## ASSIGNMENT
Take each line of the records below that contains the string "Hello" and copy it.

## GIVEN DATA
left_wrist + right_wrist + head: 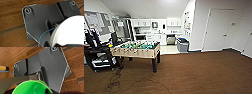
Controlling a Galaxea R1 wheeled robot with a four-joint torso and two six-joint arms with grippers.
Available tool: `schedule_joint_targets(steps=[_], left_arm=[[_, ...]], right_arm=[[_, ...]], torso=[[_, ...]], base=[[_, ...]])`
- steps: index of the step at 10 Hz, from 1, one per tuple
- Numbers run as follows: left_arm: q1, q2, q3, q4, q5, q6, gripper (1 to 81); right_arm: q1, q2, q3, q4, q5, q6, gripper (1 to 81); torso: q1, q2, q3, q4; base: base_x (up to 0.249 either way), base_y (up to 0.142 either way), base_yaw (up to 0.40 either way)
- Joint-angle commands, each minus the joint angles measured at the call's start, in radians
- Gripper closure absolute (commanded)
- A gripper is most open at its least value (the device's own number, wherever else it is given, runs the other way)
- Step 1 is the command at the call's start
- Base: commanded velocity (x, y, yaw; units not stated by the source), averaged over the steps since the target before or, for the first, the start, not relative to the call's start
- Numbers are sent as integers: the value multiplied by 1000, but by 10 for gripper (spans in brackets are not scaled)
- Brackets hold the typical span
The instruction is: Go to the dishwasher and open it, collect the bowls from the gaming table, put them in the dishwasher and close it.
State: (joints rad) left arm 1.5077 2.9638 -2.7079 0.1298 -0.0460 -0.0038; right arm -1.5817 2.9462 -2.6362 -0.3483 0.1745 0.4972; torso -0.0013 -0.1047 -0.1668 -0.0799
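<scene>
White bowl is seen large and close in the L wrist view, right at the wrist hardware; a thin blue cable is draped across the dark plate beside it, brown wood-look floor behind. L gripper state: can't be told, grip on the bowl not confirmed. Green bowl is seen likewise close in the R wrist view, rim up, same brown floor behind, a yellow-tipped part w/ blue wire at the edge. R gripper state: can't be told either. Outward, head view: a wide stretch of brown floor is seen ahead, w/ a dark cable snaking over it on the left. Foosball table w/ green field and rods is stood left of centre on dark legs; a black cart w/ monitors is parked just beside it, further left. Kitchenette is seen at the far end on a lighter floor: white cabinets above and below the counter, dishwasher set under the counter w/ its front shut as far as can be made out. Grey bin w/ blue lid is placed just to the right of it, near the wall corner. White door is seen shut in the right wall. Noticeboard is hung on the left wall.
</scene>
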Motion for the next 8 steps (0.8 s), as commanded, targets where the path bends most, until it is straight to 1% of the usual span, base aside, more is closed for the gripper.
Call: schedule_joint_targets(steps=[1,3,8], left_arm=[[-46,-8,0,-4,51,1,811],[-43,-9,0,-4,48,1,811],[-42,-6,0,2,43,1,811]], right_arm=[[39,-6,-1,-14,-41,-5,811],[39,-5,-1,-14,-41,-5,811],[38,-5,-5,-14,-41,-5,811]], torso=[[1,0,0,0],[1,0,0,0],[3,-1,1,0]], base=[[0,0,0],[93,0,0],[187,0,0]])
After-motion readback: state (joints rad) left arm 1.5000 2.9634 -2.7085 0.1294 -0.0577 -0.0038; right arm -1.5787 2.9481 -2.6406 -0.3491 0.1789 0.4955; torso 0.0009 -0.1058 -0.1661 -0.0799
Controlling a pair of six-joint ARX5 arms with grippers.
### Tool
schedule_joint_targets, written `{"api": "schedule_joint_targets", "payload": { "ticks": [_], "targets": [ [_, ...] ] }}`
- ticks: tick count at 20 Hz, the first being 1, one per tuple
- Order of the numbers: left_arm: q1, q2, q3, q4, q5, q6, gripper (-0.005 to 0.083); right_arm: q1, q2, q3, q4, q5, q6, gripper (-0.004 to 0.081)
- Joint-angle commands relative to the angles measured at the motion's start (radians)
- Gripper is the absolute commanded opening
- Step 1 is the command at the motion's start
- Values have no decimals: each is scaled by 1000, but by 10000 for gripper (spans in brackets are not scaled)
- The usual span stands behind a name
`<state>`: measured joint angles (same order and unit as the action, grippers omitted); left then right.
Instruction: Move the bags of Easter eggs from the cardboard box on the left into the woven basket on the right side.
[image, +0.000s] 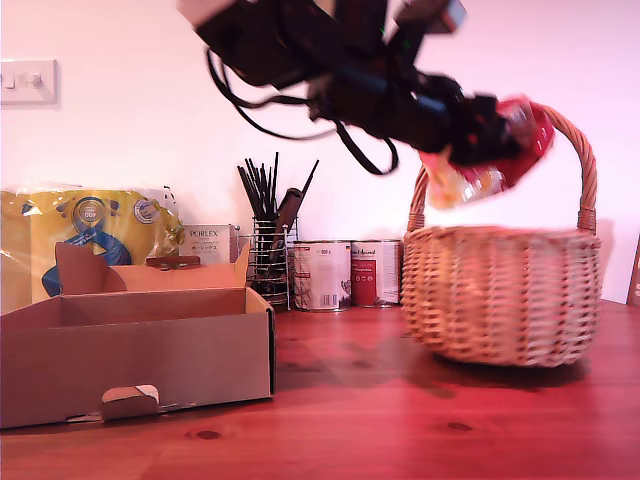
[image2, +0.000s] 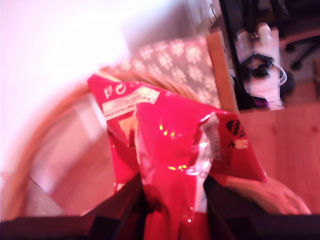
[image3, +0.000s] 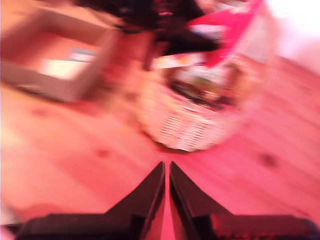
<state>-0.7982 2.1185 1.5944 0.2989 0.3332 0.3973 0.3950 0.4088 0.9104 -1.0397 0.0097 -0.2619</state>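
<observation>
A red-and-white bag of Easter eggs hangs in the air over the woven basket, under its arched handle, at the exterior view's right. My first gripper is shut on it. In the first wrist view the red bag fills the space between the dark fingers. The brown cardboard box stands at the exterior view's left, and its inside is hidden from that view. My second gripper is shut on nothing above the table, looking at the blurred basket and box.
Along the back wall stand a large yellow plastic pack, a white Porlex carton, a black wire utensil holder and two tins. Bare red-brown wooden table lies between box and basket.
</observation>
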Motion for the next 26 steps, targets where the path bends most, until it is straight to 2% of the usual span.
{"api": "schedule_joint_targets", "payload": {
  "ticks": [1, 8, 12, 13, 16, 17, 18, 26],
  "targets": [
    [-5, 58, 13, -39, -9, 6, 128, 2, -2, -4, 12, 3, 3, -13],
    [-2, 64, 13, -40, -58, 30, 130, 2, -2, -4, 35, 2, 3, -13],
    [-3, 64, 13, -47, -58, 29, 139, 2, -2, -4, 48, 2, 1, -13],
    [-3, 64, 13, -54, -52, 29, 203, 2, -2, -4, 48, 2, 1, -13],
    [-3, 64, 13, -56, -48, 30, 566, 2, -2, -4, 47, 1, 1, -13],
    [-4, 64, 13, -57, -56, 30, 652, 2, -2, -4, 47, 1, 1, -13],
    [-5, 64, 13, -60, -56, 30, 675, 2, -2, -4, 48, 1, 1, -13],
    [-16, 53, 13, -94, -65, 28, 669, 2, -2, -4, 48, 0, 2, -13]
  ]
}}
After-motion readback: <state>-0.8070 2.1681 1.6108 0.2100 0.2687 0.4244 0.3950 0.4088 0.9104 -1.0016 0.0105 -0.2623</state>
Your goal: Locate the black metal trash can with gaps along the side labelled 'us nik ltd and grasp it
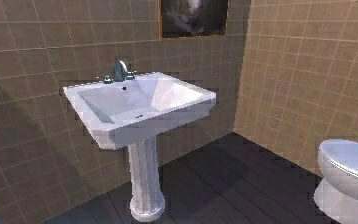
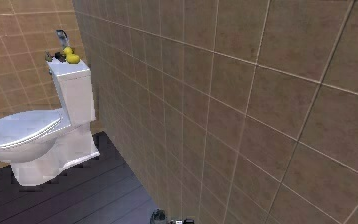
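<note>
At the arm side view's bottom edge, just right of the middle, the tips of the arm's white marker squares [image 2: 184,218] peek in. The gripper [image 2: 159,215] is a small dark shape left of them, over dark floor close to the tiled wall. Too little of it shows, so I cannot tell whether it holds anything.
A white pedestal sink [image 1: 137,108] with a faucet stands against the tan tiled wall, below a dark framed picture [image 1: 193,17]. A white toilet [image 2: 42,135] has a small yellow thing [image 2: 73,57] on its tank, and its bowl [image 1: 348,175] appears again at the forward view's right edge. Dark plank floor [image 1: 237,180] lies between them.
</note>
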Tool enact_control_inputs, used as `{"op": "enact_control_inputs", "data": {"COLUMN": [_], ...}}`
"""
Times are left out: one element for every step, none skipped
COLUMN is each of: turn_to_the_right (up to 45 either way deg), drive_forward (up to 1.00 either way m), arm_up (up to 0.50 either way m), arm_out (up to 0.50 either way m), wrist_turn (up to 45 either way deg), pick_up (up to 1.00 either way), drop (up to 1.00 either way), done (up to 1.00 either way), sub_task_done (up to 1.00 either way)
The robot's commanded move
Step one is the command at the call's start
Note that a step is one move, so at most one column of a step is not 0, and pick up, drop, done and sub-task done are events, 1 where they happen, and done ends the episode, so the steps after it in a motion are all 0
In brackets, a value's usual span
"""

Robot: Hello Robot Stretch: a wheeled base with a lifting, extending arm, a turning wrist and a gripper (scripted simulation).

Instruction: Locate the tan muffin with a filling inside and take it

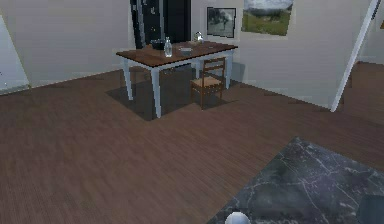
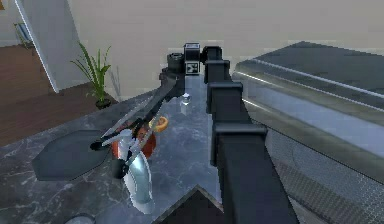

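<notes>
Reach-in step, seemingly: the hand (image 2: 112,148) is seen near a tan blob (image 2: 160,124) mid-frame on the worktop (image 2: 185,155), whether anything's held can't be told, and lining-up on it is needed next.

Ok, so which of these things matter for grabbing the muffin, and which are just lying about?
For the job: small tan thing, likely the muffin; claw.
Lying about: red round thing; pale bottle; potted plant; dining table; chair; wall picture.
</notes>
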Motion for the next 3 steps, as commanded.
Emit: {"op": "enact_control_inputs", "data": {"turn_to_the_right": [0.0, 0.0, 0.0], "drive_forward": [0.0, 0.0, 0.0], "arm_up": [0.0, 0.0, 0.0], "arm_out": [0.0, 0.0, 0.0], "wrist_turn": [45.0, 45.0, 12.0], "pick_up": [0.0, 0.0, 0.0], "drop": [0.0, 0.0, 0.0], "done": [0.0, 0.0, 0.0], "sub_task_done": [0.0, 0.0, 0.0]}}
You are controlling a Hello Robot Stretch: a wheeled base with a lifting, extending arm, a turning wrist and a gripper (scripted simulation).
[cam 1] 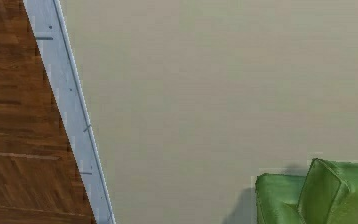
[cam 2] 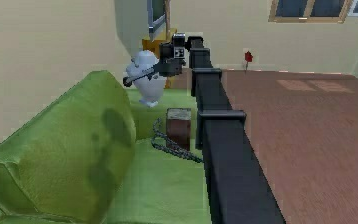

## SOLUTION TO THIS TASK
Robot: Hello Robot Stretch: a wheeled base with a lifting, extending arm, a turning wrist and a gripper (scripted simulation).
You are controlling a Hello Robot Stretch: a wheeled base with a lifting, extending arm, a turning wrist and a gripper (scripted simulation).

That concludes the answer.